##### Collected material #####

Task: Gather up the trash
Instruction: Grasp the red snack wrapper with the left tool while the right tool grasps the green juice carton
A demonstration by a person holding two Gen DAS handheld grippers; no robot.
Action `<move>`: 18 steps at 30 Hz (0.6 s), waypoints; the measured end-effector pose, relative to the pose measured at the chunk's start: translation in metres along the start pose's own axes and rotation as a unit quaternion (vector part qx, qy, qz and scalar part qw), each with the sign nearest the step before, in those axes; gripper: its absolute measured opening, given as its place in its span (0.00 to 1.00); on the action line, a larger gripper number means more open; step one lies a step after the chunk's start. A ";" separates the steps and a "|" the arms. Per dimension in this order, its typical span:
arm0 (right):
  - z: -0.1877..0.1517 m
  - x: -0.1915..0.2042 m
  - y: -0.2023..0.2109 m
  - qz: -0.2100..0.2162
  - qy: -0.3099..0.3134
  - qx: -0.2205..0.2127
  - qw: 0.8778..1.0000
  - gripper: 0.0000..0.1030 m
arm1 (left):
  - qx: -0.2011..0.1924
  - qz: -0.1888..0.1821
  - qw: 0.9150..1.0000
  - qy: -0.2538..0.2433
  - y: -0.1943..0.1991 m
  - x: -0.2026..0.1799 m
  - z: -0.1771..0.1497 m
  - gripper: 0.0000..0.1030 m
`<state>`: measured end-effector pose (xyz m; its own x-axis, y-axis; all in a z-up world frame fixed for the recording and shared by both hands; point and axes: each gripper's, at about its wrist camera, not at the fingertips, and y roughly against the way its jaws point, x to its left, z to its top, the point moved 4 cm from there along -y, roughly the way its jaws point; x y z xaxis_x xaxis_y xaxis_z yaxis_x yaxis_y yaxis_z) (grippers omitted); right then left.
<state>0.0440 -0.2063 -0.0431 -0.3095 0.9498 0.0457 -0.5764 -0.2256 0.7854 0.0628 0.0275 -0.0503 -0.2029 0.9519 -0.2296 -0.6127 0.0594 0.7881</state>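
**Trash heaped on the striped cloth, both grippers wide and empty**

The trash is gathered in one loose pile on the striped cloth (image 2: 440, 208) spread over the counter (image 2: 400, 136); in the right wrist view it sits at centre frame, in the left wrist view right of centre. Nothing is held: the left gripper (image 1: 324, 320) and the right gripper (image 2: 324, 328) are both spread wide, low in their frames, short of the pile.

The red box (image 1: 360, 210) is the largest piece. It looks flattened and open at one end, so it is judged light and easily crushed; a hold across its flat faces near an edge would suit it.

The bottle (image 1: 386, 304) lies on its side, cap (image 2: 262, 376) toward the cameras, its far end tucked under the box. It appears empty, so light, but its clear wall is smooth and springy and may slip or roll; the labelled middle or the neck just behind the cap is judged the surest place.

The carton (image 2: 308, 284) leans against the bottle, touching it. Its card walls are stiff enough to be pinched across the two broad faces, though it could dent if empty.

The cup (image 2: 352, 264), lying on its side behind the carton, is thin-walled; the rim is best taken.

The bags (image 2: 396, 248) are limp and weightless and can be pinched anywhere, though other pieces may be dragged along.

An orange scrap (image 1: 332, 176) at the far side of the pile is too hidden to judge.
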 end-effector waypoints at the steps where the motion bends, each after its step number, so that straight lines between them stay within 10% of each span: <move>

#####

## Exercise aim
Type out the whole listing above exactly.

## Result
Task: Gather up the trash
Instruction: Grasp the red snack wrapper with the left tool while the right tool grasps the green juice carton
A demonstration by a person holding two Gen DAS handheld grippers; no robot.
Action `<move>`: 18 steps at 30 Hz (0.6 s), waypoints; the measured end-effector pose, relative to the pose measured at the chunk's start: translation in metres along the start pose's own axes and rotation as a unit quaternion (vector part qx, qy, qz and scalar part qw), each with the sign nearest the step before, in those axes; gripper: its absolute measured opening, given as its place in its span (0.00 to 1.00); on the action line, a larger gripper number means more open; step one lies a step after the chunk's start. A ";" separates the steps and a "|" the arms. Per dimension in this order, its typical span:
arm0 (right):
  - z: -0.1877..0.1517 m
  - x: -0.1915..0.2042 m
  - y: -0.2023..0.2109 m
  - qz: -0.2100..0.2162
  - qy: -0.3099..0.3134
  - qx: -0.2205..0.2127
  - qw: 0.8778..1.0000
  - gripper: 0.0000..0.1030 m
arm1 (left):
  - qx: -0.2011..0.1924
  - qz: -0.1888..0.1821
  - qw: 0.9150..1.0000
  - qy: -0.2538..0.2433
  - y: -0.1943..0.1991 m
  - x: -0.2026..0.1799 m
  - z: -0.1771..0.1497 m
  - gripper: 0.0000..0.1030 m
`<state>`: measured end-effector pose (xyz m; its own x-axis, y-axis; all in a z-up world frame fixed for the recording and shared by both hands; point and axes: each gripper's, at about its wrist camera, not at the fingertips, and y roughly against the way its jaws point, x to its left, z to its top, the point moved 4 cm from there along -y, roughly the way its jaws point; x y z xaxis_x xaxis_y xaxis_z yaxis_x yaxis_y yaxis_z) (grippers omitted); right then left.
<state>0.0440 -0.2063 -0.0431 -0.3095 0.9498 0.0457 -0.5764 -0.2256 0.7854 0.0628 0.0275 -0.0503 -0.2029 0.9519 -0.2296 -0.6127 0.0594 0.7881</state>
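**Trash heaped on the striped cloth, both grippers wide and empty**

The trash is gathered in one loose pile on the striped cloth (image 2: 440, 208) spread over the counter (image 2: 400, 136); in the right wrist view it sits at centre frame, in the left wrist view right of centre. Nothing is held: the left gripper (image 1: 324, 320) and the right gripper (image 2: 324, 328) are both spread wide, low in their frames, short of the pile.

The red box (image 1: 360, 210) is the largest piece. It looks flattened and open at one end, so it is judged light and easily crushed; a hold across its flat faces near an edge would suit it.

The bottle (image 1: 386, 304) lies on its side, cap (image 2: 262, 376) toward the cameras, its far end tucked under the box. It appears empty, so light, but its clear wall is smooth and springy and may slip or roll; the labelled middle or the neck just behind the cap is judged the surest place.

The carton (image 2: 308, 284) leans against the bottle, touching it. Its card walls are stiff enough to be pinched across the two broad faces, though it could dent if empty.

The cup (image 2: 352, 264), lying on its side behind the carton, is thin-walled; the rim is best taken.

The bags (image 2: 396, 248) are limp and weightless and can be pinched anywhere, though other pieces may be dragged along.

An orange scrap (image 1: 332, 176) at the far side of the pile is too hidden to judge.
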 end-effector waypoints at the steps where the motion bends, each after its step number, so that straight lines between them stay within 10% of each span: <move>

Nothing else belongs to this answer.